[Dataset records]
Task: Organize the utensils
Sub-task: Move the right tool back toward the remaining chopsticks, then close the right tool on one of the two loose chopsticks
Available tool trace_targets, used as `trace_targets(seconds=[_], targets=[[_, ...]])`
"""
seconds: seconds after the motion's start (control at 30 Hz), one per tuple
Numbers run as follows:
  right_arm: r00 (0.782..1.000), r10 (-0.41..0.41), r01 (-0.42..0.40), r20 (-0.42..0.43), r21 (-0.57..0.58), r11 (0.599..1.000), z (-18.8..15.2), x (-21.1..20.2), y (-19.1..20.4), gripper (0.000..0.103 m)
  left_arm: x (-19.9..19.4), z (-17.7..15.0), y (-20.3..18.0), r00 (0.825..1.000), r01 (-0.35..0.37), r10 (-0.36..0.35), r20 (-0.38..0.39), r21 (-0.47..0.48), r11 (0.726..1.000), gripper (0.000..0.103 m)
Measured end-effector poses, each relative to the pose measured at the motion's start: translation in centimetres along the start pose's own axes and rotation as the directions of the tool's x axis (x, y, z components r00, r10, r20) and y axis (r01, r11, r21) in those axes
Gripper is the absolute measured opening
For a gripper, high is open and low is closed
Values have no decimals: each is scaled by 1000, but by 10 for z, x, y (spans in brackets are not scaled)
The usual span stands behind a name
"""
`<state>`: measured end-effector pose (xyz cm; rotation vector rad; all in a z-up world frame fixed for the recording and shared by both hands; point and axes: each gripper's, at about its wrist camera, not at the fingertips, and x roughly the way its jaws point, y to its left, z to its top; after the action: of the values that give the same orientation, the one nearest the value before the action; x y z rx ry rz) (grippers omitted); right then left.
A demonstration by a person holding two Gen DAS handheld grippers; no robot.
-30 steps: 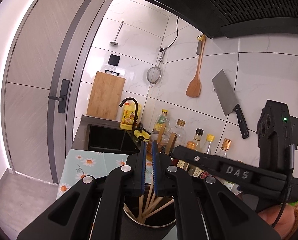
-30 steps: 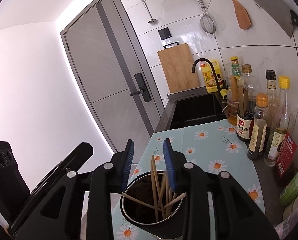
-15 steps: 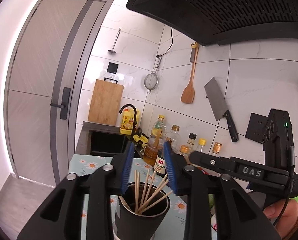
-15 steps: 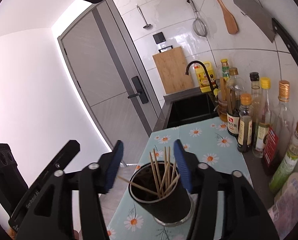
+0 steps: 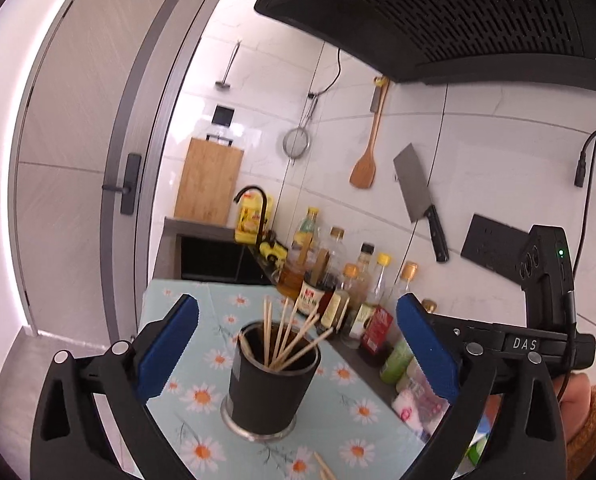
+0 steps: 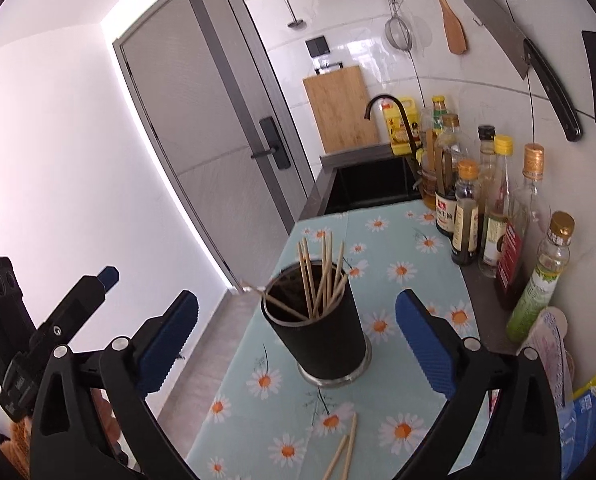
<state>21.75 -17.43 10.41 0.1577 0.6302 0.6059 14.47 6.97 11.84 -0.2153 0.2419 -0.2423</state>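
Observation:
A black cylindrical holder stands upright on the daisy-print cloth, with several wooden chopsticks leaning in it. My left gripper is open and empty, pulled back above and in front of the holder. My right gripper is also open and empty, on the holder's near side. Loose chopsticks lie on the cloth near the front edge; their tips also show in the left wrist view.
A row of sauce and oil bottles lines the tiled wall. A black sink with a tap lies beyond the cloth. A cleaver, wooden spatula and strainer hang on the wall. Packets lie at right.
Both grippers have opened wide and drawn back and up from the holder. The chopsticks now stand loose inside it.

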Motion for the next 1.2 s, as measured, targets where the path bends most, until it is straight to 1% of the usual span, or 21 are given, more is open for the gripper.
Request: trace_targets(seconds=[0.1, 0.2, 0.3, 0.33, 0.37, 0.43, 0.47, 0.53, 0.6, 0.63, 0.67, 0.7, 0.8, 0.83, 0.9, 0.93, 1.0, 1.07, 1.1, 1.17, 1.2], targets=[[997, -4, 5, -76, 13, 1000, -9, 4, -2, 98, -4, -9, 2, 999, -2, 2, -39, 3, 1000, 97], [989, -34, 35, -146, 2, 999, -18, 12, -4, 98, -4, -19, 5, 996, 12, -13, -92, -18, 1000, 97], [973, -36, 38, -227, 1, 999, -32, 22, -7, 98, -5, -31, 9, 991, -5, 1, -136, -35, 999, 97], [968, -39, 42, -249, 7, 999, -37, 25, -9, 96, -4, -34, 10, 988, -4, -2, -155, -41, 999, 97], [960, -43, 48, -277, 11, 999, -42, 29, -11, 93, -2, -38, 11, 983, -1, -8, -181, -49, 999, 97], [944, -56, 61, -325, 7, 998, -50, 36, -14, 82, 0, -46, 13, 976, -4, -9, -218, -59, 998, 97], [932, -77, 84, -354, 7, 996, -56, 41, -17, 80, 1, -49, 14, 972, -9, -6, -236, -61, 998, 97], [917, -72, 85, -391, 17, 996, -63, 49, -21, 75, 3, -55, 15, 963, -9, -9, -269, -67, 998, 96], [893, -73, 100, -444, 38, 994, -74, 59, -28, 74, 6, -62, 14, 951, -17, -4, -309, -65, 998, 96], [884, -69, 101, -463, 45, 994, -78, 63, -31, 68, 8, -66, 14, 945, -14, -10, -325, -72, 997, 96], [861, -69, 108, -505, 48, 993, -86, 72, -34, 65, 9, -70, 15, 939, -11, -18, -343, -80, 997, 96], [845, -71, 114, -530, 49, 992, -91, 78, -36, 60, 10, -73, 14, 934, -10, -20, -356, -83, 996, 96], [795, -81, 134, -601, 43, 990, -107, 94, -43, 51, 16, -90, 14, 909, -17, -24, -415, -95, 995, 96], [778, -84, 141, -623, 43, 989, -113, 100, -45, 49, 18, -95, 13, 902, -17, -27, -432, -96, 995, 96], [752, -88, 155, -653, 47, 987, -121, 106, -49, 48, 24, -108, 13, 876, -41, -8, -482, -91, 995, 96], [742, -90, 161, -664, 47, 986, -123, 109, -50, 45, 26, -112, 13, 866, -53, 0, -501, -92, 994, 96], [714, -99, 174, -693, 39, 984, -130, 116, -51, 43, 31, -125, 16, 836, -65, -11, -549, -118, 991, 96], [692, -106, 186, -714, 34, 982, -133, 122, -52, 39, 33, -135, 18, 815, -72, -23, -580, -140, 988, 96], [682, -106, 184, -723, 30, 982, -134, 126, -52, 36, 34, -141, 20, 801, -76, -27, -598, -146, 986, 96], [661, -120, 197, -741, 17, 980, -138, 133, -52, 34, 34, -148, 21, 785, -87, -22, -619, -146, 986, 96], [654, -122, 194, -747, 9, 981, -140, 136, -51, 32, 36, -154, 22, 766, -91, -26, -642, -149, 985, 96]])
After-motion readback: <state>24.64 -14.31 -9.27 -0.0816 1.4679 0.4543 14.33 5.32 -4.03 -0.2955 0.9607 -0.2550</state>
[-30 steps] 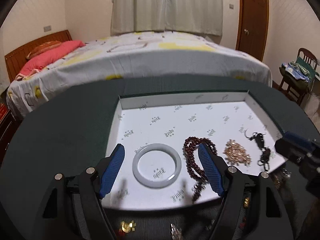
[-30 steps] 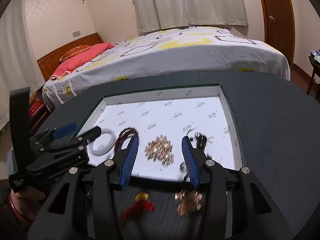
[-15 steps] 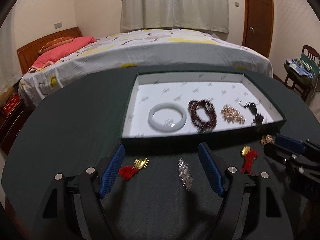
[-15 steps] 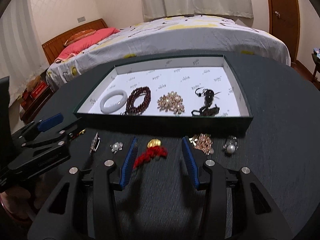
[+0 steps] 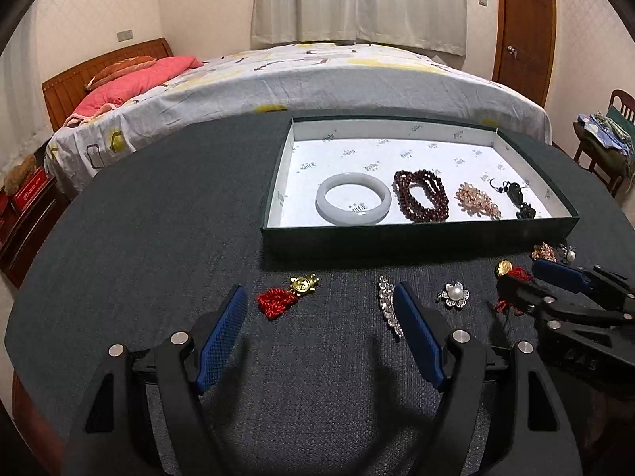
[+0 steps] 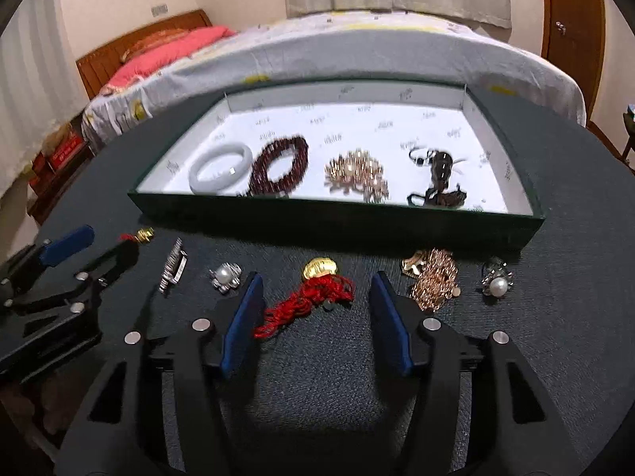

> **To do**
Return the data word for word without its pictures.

> **Reply to the task**
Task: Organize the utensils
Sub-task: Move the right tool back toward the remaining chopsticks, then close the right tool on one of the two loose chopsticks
Available tool trace_targets, used as `trace_targets(seconds=[_], targets=[[_, ...]])`
"""
seconds: seconds after the motion's start (control at 30 Hz), one per tuple
Numbers run as follows:
  right_arm: r00 (0.782..1.000), r10 (-0.41..0.41), r01 (-0.42..0.40), r20 (-0.42..0.43), r21 (-0.57..0.58), r11 (0.599..1.000), z (-18.8..15.2), x (-21.1..20.2), y (-19.1..20.4), gripper (0.000..0.103 m)
  left_arm: x (-19.9..19.4), z (-17.7..15.0), y (-20.3..18.0), r00 (0.825..1.000), r01 (-0.35..0.37), r10 (-0.36..0.35), r20 (-0.38..0.39), r21 (-0.47..0.48), r11 (0.726..1.000), gripper (0.000..0.103 m)
Measured end-effector poses, each relative to the pose measured at the motion's start: translation in centimetres along the start pose's own axes and rotation as the directions of the tool's x axis (x, y, z components r00, r10, r20) and y axis (r01, r11, r21) in those axes
Gripper is the absolute measured opening
For a gripper, high is open and low is closed
Values have no decimals: each is scaled by 1000, but by 10 for z, x, y (spans in brackets are not scaled)
The usual span stands behind a name
"""
`<state>`: measured end-effector pose (xyz cm; rotation vector rad; all in a z-up world frame fixed for the recording and shared by both hands; point and axes: each gripper's, at about its wrist camera, not at the fingertips, and x roughly the way its jaws point, y to its left, z to its top; after the action: of the values that give the same orientation, the one nearest the value before the action; x y z rx ry rz) (grippers omitted); right then left.
A demonstration by a person holding two Gen DAS handheld grippers; no robot.
-30 steps: 
-30 steps: 
-15 steps: 
-15 steps: 
+0 steps: 
+0 steps: 
<state>21.75 -17.43 10.41 0.1577 0.6302 0.6059 14.47 6.97 11.84 -0.2153 0.2419 -0.2423</state>
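Observation:
A black cylindrical holder stands upright on the daisy-print cloth, with several wooden chopsticks leaning in it. My left gripper is open and empty, pulled back above and in front of the holder. My right gripper is also open and empty, on the holder's near side. Loose chopsticks lie on the cloth near the front edge; their tips also show in the left wrist view.
A row of sauce and oil bottles lines the tiled wall. A black sink with a tap lies beyond the cloth. A cleaver, wooden spatula and strainer hang on the wall. Packets lie at right.
Both grippers have opened wide and drawn back and up from the holder. The chopsticks now stand loose inside it.
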
Motion for the next 1.2 s, as measured, targets where the path bends most, until it is straight to 1% of the usual span, or 21 are given, more is open for the gripper.
Request: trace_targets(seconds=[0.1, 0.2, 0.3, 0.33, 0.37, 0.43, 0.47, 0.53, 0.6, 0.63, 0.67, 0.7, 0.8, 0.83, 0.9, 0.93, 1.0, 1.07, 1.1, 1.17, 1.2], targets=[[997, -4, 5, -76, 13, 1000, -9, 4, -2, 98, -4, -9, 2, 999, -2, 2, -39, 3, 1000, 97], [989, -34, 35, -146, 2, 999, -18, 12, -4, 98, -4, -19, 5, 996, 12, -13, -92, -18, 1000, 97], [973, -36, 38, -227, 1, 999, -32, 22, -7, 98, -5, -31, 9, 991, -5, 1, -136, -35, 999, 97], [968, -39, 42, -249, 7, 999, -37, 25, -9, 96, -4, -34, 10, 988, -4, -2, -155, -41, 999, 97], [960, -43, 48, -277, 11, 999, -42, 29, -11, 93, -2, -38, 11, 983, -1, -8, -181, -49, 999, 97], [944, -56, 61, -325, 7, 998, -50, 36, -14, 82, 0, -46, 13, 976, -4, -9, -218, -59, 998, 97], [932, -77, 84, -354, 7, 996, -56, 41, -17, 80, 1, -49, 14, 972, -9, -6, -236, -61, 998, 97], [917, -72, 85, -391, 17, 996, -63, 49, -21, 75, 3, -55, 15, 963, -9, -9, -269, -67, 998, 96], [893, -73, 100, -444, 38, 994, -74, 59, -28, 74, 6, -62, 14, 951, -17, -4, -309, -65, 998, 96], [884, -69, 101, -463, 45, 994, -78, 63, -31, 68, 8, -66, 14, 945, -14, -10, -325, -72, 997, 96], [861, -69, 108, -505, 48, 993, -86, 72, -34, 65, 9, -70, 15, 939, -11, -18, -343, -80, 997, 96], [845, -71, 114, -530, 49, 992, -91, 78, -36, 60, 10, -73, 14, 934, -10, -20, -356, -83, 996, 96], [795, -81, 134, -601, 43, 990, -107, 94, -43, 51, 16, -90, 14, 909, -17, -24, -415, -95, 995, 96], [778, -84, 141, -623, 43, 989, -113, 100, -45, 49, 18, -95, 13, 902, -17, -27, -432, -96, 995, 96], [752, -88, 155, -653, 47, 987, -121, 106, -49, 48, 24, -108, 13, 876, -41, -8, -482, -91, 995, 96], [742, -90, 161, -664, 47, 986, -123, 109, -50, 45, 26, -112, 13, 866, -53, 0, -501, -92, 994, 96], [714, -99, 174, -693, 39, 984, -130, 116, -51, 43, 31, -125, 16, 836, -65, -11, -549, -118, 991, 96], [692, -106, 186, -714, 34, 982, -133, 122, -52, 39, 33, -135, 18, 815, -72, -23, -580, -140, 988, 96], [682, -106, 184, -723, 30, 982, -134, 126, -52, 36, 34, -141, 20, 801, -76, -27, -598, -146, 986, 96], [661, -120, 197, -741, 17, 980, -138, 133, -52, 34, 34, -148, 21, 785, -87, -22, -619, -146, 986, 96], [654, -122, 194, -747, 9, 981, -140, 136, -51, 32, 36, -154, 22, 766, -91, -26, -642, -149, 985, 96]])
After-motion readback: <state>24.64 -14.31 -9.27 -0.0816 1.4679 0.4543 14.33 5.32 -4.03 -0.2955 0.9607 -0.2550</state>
[-30 steps] 
[-30 steps] 
[-15 steps] 
[-15 steps] 
[+0 steps] 
[+0 steps] 

The answer given above is complete as it stands.